3. Être présent, je veux bien, mais comment?

J’ai déjà abordé rapidement le sujet des formes de présence: site, blog, réseaux sociaux, etc. Le choix de la forme appartient à chacun et dépend de l’objectif. Le site sera plus une vitrine, souvent relativement immuable, alors que le blog et les réseaux sociaux sont souvent plus vivants, mais aussi plus informels. Tous ne servent pas les mêmes objectifs.

Créer un site ou un blog n’est plus si compliqué que cela maintenant. J’avais choisi de modifier directement le code source de la première mouture de mon site parce que j’ai quelques connaissances dans ce domaine, mais je suis depuis passé à une interface WordPress, qui simplifie énormément le travail. Les outils de création (on parle de CMS, Content Management System) sont nombreux sur Internet, et les hébergeurs proposent souvent un large choix avec leurs hébergements. Ces CMS permettent de créer un site en quelques clics à partir de rien. Bien évidemment, créer un site ou un blog original (design, etc.) demande certaines compétences, mais les CMS fournissent une base de travail solide, qui peut suffire pendant quelque temps.
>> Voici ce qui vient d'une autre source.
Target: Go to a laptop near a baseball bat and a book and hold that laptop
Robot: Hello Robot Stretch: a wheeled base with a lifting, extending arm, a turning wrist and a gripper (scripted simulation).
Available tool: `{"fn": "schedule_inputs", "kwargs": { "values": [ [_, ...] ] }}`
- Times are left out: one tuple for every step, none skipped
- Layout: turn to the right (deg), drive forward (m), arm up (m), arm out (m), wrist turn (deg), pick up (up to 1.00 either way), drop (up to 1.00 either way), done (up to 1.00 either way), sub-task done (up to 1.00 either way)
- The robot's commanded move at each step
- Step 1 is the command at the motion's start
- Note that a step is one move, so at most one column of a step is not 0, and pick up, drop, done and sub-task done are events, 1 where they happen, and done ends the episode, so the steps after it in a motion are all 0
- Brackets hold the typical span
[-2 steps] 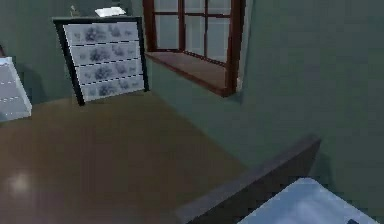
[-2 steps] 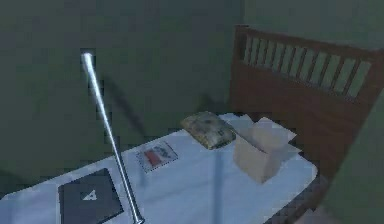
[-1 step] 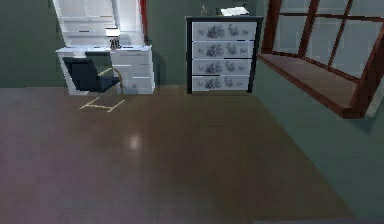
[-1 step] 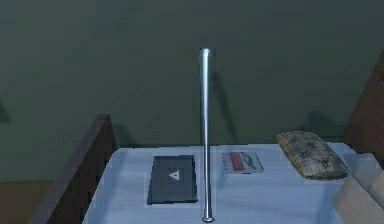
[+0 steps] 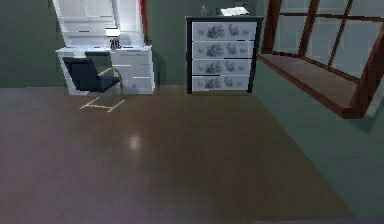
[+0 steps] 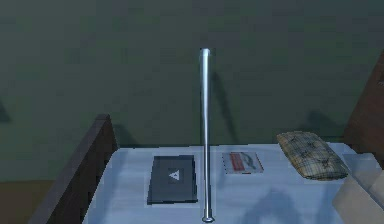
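While wide bare floor point(image 5: 150, 150) stretched ahead to a white desk point(image 5: 105, 62) and dresser point(image 5: 224, 55), bed point(image 6: 125, 190) by the wall, closed laptop point(image 6: 172, 178) lay on it just left of an upright baseball bat point(image 6: 205, 130), book point(image 6: 241, 162) just right, gripper's state could not be told.

Dim room; soft sheen patch on floor point(image 5: 135, 142).

The bed point(image 6: 265, 195) is cut off by my arm side view's bottom edge, a pale cushion point(image 6: 366, 196) by its right. Ahead, the window point(image 5: 325, 40) runs off right; the specks point(image 5: 115, 42) on the far desk point(image 5: 138, 68) (dark, light) I can't name.
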Motion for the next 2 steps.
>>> {"fn": "schedule_inputs", "kwargs": {
  "values": [
    [0.0, 0.0, 0.04, 0.0, 0.0, 0.0, 0.0, 0.0, 0.0],
    [0.0, 0.0, 0.0, 0.4, 0.0, 0.0, 0.0, 0.0, 0.0]
  ]
}}
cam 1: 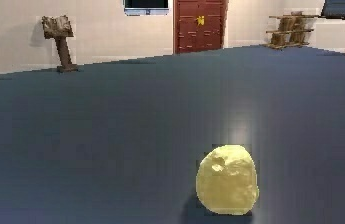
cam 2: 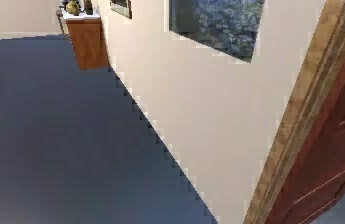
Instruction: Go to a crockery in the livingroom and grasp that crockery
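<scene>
Gripper state: you can't tell from these frames, and the same goes for the arm's pose. Nearest thing ahead of you in the forward view is a pale yellow lumpy blob [cam 1: 226, 180] sitting on the dark blue floor [cam 1: 100, 130], low and right of centre; its shape doesn't read as crockery. Past it the floor runs to the far wall, with a red door [cam 1: 200, 25], a wooden stand [cam 1: 60, 40] at left and a wooden shelf unit [cam 1: 292, 30] at right. The arm side view gives you what the forward one doesn't: a cream wall [cam 2: 195, 120] close alongside, a blue framed picture [cam 2: 215, 25] on it, a wooden door frame [cam 2: 300, 120] at right, and a wooden cabinet [cam 2: 87, 42] against the wall farther along. Small round items [cam 2: 72, 7] sit on the cabinet top; you can't tell whether any of them is the crockery.
</scene>
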Tool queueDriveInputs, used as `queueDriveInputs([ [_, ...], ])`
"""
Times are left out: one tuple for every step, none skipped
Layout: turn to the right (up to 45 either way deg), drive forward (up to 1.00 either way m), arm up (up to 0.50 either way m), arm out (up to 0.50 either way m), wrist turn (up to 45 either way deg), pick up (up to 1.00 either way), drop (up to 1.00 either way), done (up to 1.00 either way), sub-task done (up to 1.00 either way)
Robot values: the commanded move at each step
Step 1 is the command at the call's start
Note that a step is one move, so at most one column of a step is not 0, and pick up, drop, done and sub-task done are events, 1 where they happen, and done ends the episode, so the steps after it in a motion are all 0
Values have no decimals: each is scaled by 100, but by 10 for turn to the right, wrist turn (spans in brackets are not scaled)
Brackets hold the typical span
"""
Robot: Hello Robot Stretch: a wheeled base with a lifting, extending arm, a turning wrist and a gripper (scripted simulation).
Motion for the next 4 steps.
queueDriveInputs([
  [450,0,0,0,0,0,0,0,0],
  [150,0,0,0,0,0,0,0,0],
  [0,100,0,0,0,0,0,0,0],
  [30,0,0,0,0,0,0,0,0],
])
4. Et le prix dans tout ça?

Le nerf de la guerre, n’est-ce pas? Créer un site Internet ou un blog n’est pas (plus?) si onéreux. Il faut payer l’hébergement (à partir de quelques euros par mois, voire par an selon le choix). Ensuite, de nombreux hébergeurs proposent d’utiliser gratuitement une liste de CMS (service compris dans le prix de l’hébergement).

L’idéal est de faire appel à un Webdesigner, qui pourra faire une interface propre et unique, mais les CMS offrent souvent un large choix de thèmes plus ou moins personnalisables, qui permettent de commencer facilement. Bref, un site Internet n’est pas forcément hors de prix, à condition de bien choisir ses prestataires en fonction de ses besoins.

Bien évidemment, je n’ai pas couvert tout le sujet en un seul billet. J’aurais pu te parler en détail de la différence entre un site et un blog, j’aurais pu te parler des règles de «bonne conduite» sur Internet, j’aurais pu te parler des erreurs à ne pas commettre, ou encore te donner des conseils pratiques. Mais j’aurais écrit un livre et non un billet. Je reviendrai sur certains de ces sujets dans de prochains billets.

Et toi, si tu as un site ou un blog, pourquoi et comment l’as-tu créé? Que t’apporte-t-il?